[Extracted records]
((
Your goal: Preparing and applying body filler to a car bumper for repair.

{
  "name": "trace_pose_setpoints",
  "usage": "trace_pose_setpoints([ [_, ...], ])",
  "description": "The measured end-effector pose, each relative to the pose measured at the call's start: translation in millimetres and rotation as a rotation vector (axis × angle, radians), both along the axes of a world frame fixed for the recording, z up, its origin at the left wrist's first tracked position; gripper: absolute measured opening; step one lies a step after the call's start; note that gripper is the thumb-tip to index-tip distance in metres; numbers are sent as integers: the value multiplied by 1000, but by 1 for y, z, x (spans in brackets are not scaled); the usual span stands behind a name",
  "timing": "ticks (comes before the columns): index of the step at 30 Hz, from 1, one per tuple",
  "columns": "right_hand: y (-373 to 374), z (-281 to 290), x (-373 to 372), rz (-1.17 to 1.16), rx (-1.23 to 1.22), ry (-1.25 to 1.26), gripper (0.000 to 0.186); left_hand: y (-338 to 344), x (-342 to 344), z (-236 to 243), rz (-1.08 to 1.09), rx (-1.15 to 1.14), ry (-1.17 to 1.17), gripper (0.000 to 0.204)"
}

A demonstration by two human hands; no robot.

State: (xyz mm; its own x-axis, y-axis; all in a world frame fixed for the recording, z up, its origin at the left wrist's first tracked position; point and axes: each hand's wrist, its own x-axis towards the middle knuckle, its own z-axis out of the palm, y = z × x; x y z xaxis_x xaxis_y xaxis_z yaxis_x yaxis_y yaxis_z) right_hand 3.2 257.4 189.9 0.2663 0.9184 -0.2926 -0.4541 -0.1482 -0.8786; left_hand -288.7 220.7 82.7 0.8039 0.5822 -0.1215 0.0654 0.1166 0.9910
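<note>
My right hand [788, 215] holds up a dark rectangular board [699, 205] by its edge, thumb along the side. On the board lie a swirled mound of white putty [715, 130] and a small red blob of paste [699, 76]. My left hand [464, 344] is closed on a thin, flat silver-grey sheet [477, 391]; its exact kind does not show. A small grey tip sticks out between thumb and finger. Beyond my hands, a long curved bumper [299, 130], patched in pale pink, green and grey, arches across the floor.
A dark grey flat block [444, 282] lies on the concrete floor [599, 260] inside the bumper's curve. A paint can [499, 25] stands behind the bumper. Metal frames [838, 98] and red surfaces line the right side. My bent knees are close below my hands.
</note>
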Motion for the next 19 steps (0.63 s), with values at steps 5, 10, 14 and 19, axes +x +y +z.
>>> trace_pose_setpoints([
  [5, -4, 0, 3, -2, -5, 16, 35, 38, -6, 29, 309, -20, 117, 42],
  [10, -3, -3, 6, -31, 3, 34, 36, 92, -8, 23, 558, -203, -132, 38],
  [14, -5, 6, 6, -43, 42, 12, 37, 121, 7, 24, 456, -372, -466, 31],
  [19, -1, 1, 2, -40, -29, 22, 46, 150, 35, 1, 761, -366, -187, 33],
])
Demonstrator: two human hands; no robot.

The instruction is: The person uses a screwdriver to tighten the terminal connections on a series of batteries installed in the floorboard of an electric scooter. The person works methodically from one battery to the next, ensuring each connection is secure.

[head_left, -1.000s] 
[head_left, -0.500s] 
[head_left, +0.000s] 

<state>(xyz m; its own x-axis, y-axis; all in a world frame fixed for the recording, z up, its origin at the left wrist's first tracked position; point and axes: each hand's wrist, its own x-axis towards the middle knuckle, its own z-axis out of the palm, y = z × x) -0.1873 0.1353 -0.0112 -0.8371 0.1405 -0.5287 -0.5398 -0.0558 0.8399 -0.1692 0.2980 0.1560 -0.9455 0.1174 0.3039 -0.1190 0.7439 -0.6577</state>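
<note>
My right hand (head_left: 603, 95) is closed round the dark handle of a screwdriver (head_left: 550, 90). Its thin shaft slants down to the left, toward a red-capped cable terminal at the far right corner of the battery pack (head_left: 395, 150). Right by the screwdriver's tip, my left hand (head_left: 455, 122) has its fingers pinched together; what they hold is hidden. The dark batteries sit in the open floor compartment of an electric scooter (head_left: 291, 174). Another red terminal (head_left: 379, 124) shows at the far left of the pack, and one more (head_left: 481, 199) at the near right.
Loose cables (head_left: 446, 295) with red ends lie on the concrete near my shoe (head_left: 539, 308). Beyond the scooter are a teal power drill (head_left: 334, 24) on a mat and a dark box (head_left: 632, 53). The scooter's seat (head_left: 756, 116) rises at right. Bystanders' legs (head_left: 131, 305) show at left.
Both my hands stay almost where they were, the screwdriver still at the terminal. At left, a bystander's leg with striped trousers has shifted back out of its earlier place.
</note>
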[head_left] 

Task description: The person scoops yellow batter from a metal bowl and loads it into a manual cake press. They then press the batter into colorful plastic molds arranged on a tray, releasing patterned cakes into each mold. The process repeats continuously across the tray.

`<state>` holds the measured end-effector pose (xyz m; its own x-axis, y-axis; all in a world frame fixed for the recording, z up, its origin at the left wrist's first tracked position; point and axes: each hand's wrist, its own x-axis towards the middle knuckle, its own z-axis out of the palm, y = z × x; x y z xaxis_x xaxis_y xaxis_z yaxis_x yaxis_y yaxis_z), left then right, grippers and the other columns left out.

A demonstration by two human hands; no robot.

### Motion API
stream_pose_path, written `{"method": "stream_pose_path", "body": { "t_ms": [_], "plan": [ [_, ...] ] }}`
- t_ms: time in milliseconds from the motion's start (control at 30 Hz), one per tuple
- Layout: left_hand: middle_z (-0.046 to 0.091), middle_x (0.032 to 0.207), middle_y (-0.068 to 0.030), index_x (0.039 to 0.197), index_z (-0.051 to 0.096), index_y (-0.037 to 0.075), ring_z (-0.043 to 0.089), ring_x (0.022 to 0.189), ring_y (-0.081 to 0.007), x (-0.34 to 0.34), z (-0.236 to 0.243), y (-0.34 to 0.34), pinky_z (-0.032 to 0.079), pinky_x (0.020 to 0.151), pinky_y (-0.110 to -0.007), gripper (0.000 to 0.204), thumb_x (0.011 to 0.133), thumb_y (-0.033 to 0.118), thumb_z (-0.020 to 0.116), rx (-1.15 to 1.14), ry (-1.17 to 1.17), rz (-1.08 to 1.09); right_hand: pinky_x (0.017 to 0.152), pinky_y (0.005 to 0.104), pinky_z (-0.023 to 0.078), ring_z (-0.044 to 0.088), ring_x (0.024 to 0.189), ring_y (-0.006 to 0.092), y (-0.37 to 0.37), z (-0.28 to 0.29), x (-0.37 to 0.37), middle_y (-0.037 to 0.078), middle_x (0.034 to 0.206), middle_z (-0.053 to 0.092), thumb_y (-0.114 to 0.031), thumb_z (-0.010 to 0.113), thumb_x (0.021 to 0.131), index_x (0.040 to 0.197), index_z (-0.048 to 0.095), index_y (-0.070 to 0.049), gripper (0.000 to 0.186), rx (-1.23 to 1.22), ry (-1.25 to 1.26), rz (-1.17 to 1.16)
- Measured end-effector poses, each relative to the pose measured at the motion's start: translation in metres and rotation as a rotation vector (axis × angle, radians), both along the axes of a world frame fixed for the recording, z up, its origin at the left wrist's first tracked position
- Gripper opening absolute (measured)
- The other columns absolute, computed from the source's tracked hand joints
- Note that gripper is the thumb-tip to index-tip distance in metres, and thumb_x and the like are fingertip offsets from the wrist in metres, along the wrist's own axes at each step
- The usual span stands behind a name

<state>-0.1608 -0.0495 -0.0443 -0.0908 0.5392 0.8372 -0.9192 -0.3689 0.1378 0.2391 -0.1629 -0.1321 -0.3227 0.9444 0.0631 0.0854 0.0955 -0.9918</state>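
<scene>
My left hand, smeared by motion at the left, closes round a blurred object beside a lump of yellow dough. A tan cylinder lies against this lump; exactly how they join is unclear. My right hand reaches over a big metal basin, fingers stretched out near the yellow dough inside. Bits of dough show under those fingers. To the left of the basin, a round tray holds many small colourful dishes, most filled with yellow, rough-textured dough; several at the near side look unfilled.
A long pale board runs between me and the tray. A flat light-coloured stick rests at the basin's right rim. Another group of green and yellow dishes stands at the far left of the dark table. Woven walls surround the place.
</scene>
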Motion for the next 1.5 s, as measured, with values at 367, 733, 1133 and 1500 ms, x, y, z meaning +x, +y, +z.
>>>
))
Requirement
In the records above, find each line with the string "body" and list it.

Answer box
Your goal: Preparing and applying body filler to a car bumper for repair.
stream_pose_path, written `{"method": "stream_pose_path", "body": { "t_ms": [_], "plan": [ [_, ...] ] }}`

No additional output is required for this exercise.